__WHAT TO PRODUCE__:
Using the records below, repeat exactly the lines from the one holding "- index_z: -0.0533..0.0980" through the one holding "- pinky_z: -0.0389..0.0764", both ends included, and no others.

__DATA FOR ANALYSIS__:
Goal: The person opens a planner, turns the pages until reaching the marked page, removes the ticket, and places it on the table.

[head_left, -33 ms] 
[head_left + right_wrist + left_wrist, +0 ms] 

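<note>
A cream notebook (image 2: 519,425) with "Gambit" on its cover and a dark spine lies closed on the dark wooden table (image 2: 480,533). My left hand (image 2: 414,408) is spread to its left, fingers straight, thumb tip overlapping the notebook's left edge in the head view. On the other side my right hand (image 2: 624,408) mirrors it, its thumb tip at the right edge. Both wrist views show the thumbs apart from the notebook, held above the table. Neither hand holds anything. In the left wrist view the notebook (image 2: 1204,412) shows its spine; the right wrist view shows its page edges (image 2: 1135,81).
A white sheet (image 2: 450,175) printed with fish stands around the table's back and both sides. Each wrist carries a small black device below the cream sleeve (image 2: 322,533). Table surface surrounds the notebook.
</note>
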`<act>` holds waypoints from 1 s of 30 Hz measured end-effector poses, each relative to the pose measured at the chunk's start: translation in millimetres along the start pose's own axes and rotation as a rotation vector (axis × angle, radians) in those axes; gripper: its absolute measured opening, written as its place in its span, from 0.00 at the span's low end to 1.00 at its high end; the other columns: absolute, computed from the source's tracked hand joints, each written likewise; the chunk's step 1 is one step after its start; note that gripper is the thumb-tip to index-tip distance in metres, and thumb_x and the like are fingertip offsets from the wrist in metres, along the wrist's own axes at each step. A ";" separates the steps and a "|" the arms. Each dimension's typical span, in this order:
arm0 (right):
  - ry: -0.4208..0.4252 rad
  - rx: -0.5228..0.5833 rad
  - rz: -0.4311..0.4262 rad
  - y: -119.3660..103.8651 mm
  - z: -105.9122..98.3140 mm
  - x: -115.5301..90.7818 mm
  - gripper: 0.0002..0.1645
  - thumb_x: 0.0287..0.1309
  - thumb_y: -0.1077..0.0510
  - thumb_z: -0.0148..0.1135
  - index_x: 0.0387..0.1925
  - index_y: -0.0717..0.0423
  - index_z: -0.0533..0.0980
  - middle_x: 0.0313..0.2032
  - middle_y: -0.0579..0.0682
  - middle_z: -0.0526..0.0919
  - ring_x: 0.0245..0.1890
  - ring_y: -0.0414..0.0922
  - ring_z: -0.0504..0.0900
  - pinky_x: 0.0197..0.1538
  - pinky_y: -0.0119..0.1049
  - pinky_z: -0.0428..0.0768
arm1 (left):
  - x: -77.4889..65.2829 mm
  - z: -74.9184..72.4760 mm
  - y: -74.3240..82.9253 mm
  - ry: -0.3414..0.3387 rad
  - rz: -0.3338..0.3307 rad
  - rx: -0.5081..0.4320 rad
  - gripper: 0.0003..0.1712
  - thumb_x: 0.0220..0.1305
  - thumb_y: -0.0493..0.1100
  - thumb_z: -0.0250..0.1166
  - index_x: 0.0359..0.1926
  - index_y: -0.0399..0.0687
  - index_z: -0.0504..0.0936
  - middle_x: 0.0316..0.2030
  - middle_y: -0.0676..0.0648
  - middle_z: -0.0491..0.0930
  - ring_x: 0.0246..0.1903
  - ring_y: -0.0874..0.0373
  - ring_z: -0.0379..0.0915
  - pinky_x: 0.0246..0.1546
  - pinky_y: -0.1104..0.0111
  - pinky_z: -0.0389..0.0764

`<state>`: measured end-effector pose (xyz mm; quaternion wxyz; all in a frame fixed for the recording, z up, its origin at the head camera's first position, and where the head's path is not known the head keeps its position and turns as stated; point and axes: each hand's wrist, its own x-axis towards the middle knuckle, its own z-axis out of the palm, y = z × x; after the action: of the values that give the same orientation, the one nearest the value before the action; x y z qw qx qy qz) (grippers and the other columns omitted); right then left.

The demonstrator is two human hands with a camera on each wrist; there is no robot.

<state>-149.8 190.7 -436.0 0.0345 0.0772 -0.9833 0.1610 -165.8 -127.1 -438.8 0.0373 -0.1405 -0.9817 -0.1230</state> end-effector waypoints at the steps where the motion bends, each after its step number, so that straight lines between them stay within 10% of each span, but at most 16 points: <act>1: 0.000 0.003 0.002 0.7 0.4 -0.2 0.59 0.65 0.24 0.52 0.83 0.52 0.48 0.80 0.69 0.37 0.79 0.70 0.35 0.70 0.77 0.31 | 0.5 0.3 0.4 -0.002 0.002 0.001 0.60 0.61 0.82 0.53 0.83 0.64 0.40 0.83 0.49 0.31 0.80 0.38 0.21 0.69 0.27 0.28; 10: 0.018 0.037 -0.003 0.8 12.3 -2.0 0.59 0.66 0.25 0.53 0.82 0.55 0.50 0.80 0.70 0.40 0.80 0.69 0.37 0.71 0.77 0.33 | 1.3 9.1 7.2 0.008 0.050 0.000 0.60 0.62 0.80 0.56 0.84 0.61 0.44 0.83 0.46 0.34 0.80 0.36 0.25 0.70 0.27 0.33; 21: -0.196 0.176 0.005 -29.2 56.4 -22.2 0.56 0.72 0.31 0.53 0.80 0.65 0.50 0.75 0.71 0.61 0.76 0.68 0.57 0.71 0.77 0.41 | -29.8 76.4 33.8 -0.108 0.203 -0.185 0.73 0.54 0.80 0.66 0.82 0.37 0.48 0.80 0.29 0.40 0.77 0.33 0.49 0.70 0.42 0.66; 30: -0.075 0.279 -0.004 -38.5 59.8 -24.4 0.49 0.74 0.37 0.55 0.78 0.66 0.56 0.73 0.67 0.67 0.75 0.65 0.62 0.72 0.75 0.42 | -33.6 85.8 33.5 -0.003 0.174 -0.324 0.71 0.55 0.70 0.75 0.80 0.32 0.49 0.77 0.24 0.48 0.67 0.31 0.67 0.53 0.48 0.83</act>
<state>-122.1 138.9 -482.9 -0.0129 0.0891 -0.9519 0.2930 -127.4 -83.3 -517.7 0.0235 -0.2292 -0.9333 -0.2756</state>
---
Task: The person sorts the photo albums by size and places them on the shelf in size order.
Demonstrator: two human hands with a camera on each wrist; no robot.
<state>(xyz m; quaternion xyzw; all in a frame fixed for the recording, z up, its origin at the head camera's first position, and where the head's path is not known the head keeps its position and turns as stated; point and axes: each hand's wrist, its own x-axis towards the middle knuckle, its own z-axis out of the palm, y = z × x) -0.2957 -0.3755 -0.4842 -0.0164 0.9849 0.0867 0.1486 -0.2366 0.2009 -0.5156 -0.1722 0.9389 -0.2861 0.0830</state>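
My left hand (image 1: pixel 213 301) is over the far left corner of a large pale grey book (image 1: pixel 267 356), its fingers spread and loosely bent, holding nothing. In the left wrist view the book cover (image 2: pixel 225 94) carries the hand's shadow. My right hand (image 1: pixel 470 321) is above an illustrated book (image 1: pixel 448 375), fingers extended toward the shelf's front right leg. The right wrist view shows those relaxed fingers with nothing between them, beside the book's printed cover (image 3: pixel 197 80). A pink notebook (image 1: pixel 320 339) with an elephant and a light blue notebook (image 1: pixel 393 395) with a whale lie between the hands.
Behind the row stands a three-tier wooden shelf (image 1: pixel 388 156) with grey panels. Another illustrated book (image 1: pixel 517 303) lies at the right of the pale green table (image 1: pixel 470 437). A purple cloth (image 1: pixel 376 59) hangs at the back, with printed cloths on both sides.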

__TASK RESPONSE__:
  - index_z: -0.0533..0.0980
  - middle_x: 0.0313..0.2032
  - middle_y: -0.0579..0.0682
  - middle_z: -0.0526..0.0919
  - ring_x: 0.0245..0.1890
  - ring_y: -0.0414..0.0922
  - ring_z: -0.0504..0.0900
  - pinky_x: 0.0197..0.1538
  - pinky_y: -0.0119..0.1049
  - pinky_z: -0.0428..0.0768
arm1 (left):
  - x: -77.4889..65.2829 mm
  - z: -74.9184..72.4760 mm
  - y: -74.3240..82.9253 mm
  - ry: -0.3414..0.3387 rad
  - rz: -0.3338..0.3307 rad
  - rx: -0.5081..0.4320 rad
  - gripper: 0.0003..0.1712
  - thumb_x: 0.0220..0.1305
  - thumb_y: -0.0493..0.1100
  - thumb_z: -0.0250..0.1166
  - index_x: 0.0359..0.1926
  - index_y: -0.0399..0.0687
  - index_z: -0.0504..0.0936
  - middle_x: 0.0316..0.2030
  - middle_y: -0.0676..0.0648
  - middle_z: -0.0491..0.0930
  - ring_x: 0.0246..0.1903
  - ring_y: -0.0874..0.0373
  - ring_z: -0.0379..0.0915
  - pinky_x: 0.0246..0.1546
  - pinky_y: -0.1104..0.0111
  - pinky_z: -0.0389..0.0764

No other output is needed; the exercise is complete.